### What to work on
Could you retype the whole listing, word for word?

### The data
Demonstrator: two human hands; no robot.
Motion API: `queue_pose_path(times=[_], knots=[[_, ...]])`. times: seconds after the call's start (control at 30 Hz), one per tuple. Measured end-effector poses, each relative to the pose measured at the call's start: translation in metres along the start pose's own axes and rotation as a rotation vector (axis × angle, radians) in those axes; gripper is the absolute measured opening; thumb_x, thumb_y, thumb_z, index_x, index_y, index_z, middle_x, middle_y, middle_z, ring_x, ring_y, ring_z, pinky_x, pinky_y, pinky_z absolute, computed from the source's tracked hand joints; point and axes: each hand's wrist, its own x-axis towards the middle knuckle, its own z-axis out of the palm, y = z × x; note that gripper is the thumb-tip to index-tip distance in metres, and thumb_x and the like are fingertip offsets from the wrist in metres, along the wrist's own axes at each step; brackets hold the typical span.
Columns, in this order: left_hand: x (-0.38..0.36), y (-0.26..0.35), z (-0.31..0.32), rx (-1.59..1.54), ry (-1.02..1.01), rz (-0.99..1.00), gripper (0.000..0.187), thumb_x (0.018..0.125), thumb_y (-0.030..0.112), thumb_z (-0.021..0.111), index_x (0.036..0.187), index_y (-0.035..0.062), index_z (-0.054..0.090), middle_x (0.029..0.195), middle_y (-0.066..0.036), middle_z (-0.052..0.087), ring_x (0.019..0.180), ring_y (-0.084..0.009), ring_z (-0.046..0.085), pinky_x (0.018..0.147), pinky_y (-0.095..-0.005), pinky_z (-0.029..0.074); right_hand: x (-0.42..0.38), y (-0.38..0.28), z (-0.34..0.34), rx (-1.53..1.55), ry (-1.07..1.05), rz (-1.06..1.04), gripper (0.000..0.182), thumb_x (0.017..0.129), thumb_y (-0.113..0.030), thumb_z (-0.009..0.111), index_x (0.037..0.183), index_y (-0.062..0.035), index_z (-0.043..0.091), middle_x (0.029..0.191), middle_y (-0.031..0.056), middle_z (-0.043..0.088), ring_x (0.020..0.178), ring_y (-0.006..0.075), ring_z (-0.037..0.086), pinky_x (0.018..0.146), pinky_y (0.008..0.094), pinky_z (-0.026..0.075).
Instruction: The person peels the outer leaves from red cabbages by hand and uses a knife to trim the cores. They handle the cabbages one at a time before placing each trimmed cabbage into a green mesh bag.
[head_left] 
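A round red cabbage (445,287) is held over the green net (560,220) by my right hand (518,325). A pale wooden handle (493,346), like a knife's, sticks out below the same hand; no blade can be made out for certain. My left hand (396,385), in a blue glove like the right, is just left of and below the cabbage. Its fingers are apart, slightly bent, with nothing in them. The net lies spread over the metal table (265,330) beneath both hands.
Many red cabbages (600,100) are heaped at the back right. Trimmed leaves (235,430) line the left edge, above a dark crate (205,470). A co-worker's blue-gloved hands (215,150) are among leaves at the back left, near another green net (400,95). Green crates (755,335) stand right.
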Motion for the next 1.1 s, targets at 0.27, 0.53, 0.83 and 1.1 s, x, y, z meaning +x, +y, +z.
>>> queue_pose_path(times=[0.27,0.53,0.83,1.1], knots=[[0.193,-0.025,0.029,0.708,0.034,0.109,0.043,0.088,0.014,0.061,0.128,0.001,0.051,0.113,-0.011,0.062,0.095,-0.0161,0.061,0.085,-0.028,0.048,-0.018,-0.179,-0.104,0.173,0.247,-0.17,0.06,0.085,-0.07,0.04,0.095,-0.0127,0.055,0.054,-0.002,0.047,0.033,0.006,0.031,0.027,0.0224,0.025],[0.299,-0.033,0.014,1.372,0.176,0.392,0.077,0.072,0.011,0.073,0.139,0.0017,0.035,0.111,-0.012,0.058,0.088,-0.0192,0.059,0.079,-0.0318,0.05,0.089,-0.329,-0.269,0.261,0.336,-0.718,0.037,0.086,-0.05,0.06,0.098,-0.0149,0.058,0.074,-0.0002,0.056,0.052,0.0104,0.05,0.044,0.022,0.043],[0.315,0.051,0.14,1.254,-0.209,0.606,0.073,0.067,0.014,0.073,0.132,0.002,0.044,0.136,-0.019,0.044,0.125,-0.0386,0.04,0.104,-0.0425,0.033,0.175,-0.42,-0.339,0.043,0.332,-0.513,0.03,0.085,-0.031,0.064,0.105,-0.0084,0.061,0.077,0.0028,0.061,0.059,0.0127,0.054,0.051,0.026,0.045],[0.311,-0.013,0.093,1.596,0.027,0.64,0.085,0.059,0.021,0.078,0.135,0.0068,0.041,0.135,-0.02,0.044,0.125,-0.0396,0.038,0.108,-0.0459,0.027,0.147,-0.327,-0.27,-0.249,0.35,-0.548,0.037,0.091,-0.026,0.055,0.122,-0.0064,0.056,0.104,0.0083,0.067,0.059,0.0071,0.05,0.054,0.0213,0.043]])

### Task solution
Demonstrator: two human hands; no robot.
Motion API: `queue_pose_path(times=[_], knots=[[_, ...]])`. times: seconds after the call's start (control at 30 Hz), one per tuple. Measured end-effector poses, each relative to the pose measured at the call's start: translation in metres along the start pose's own axes and rotation as a rotation vector (axis × angle, radians) in those axes; gripper is the absolute measured opening; thumb_x, thumb_y, thumb_z, index_x, index_y, index_z, middle_x, middle_y, middle_z, ring_x, ring_y, ring_z, pinky_x, pinky_y, pinky_z absolute, computed from the source's tracked hand joints; point and axes: each hand's wrist, its own x-axis towards the middle knuckle, its own z-axis out of the palm, y = z × x; note that gripper is the thumb-tip to index-tip distance in metres, and thumb_x and the like are fingertip offsets from the wrist in metres, along the wrist's own axes at each step; brackets hold the typical span.
Columns, in this order: left_hand: x (-0.38..0.36), y (-0.26..0.35), z (-0.31..0.32), rx (-1.59..1.54), ry (-1.02..1.01), rz (-0.99..1.00), gripper (0.000..0.187), thumb_x (0.018..0.125), thumb_y (-0.030..0.112), thumb_z (-0.021..0.111), index_x (0.036..0.187), index_y (-0.035..0.062), index_z (-0.054..0.090), middle_x (0.029..0.195), middle_y (-0.066..0.036), middle_z (-0.052..0.087), ring_x (0.019..0.180), ring_y (-0.084..0.009), ring_z (-0.046..0.085), pinky_x (0.018..0.147), pinky_y (-0.095..-0.005), pinky_z (-0.029..0.074); right_hand: x (-0.42..0.38), y (-0.38..0.28), z (-0.34..0.34), rx (-1.53..1.55), ry (-1.07..1.05), rz (-1.06..1.04), gripper (0.000..0.182), thumb_x (0.017..0.129), thumb_y (-0.113..0.030), thumb_z (-0.009..0.111), index_x (0.037..0.183), index_y (-0.062..0.035), index_z (-0.043..0.091), middle_x (0.029..0.191), middle_y (-0.031..0.056), middle_z (-0.043..0.088), ring_x (0.020..0.178), ring_y (-0.006..0.075), ring_z (-0.037..0.086), pinky_x (0.018..0.146), pinky_y (0.008..0.094), pinky_z (-0.026..0.075).
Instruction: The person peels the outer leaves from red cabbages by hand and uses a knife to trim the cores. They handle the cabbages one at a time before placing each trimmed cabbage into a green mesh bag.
[head_left] 
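A round red cabbage (445,287) is held over the green net (560,220) by my right hand (518,325). A pale wooden handle (493,346), like a knife's, sticks out below the same hand; no blade can be made out for certain. My left hand (396,385), in a blue glove like the right, is just left of and below the cabbage. Its fingers are apart, slightly bent, with nothing in them. The net lies spread over the metal table (265,330) beneath both hands.
Many red cabbages (600,100) are heaped at the back right. Trimmed leaves (235,430) line the left edge, above a dark crate (205,470). A co-worker's blue-gloved hands (215,150) are among leaves at the back left, near another green net (400,95). Green crates (755,335) stand right.
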Motion for the next 1.1 s, targets at 0.27, 0.53, 0.83 and 1.1 s, x, y, z meaning +x, +y, +z.
>>> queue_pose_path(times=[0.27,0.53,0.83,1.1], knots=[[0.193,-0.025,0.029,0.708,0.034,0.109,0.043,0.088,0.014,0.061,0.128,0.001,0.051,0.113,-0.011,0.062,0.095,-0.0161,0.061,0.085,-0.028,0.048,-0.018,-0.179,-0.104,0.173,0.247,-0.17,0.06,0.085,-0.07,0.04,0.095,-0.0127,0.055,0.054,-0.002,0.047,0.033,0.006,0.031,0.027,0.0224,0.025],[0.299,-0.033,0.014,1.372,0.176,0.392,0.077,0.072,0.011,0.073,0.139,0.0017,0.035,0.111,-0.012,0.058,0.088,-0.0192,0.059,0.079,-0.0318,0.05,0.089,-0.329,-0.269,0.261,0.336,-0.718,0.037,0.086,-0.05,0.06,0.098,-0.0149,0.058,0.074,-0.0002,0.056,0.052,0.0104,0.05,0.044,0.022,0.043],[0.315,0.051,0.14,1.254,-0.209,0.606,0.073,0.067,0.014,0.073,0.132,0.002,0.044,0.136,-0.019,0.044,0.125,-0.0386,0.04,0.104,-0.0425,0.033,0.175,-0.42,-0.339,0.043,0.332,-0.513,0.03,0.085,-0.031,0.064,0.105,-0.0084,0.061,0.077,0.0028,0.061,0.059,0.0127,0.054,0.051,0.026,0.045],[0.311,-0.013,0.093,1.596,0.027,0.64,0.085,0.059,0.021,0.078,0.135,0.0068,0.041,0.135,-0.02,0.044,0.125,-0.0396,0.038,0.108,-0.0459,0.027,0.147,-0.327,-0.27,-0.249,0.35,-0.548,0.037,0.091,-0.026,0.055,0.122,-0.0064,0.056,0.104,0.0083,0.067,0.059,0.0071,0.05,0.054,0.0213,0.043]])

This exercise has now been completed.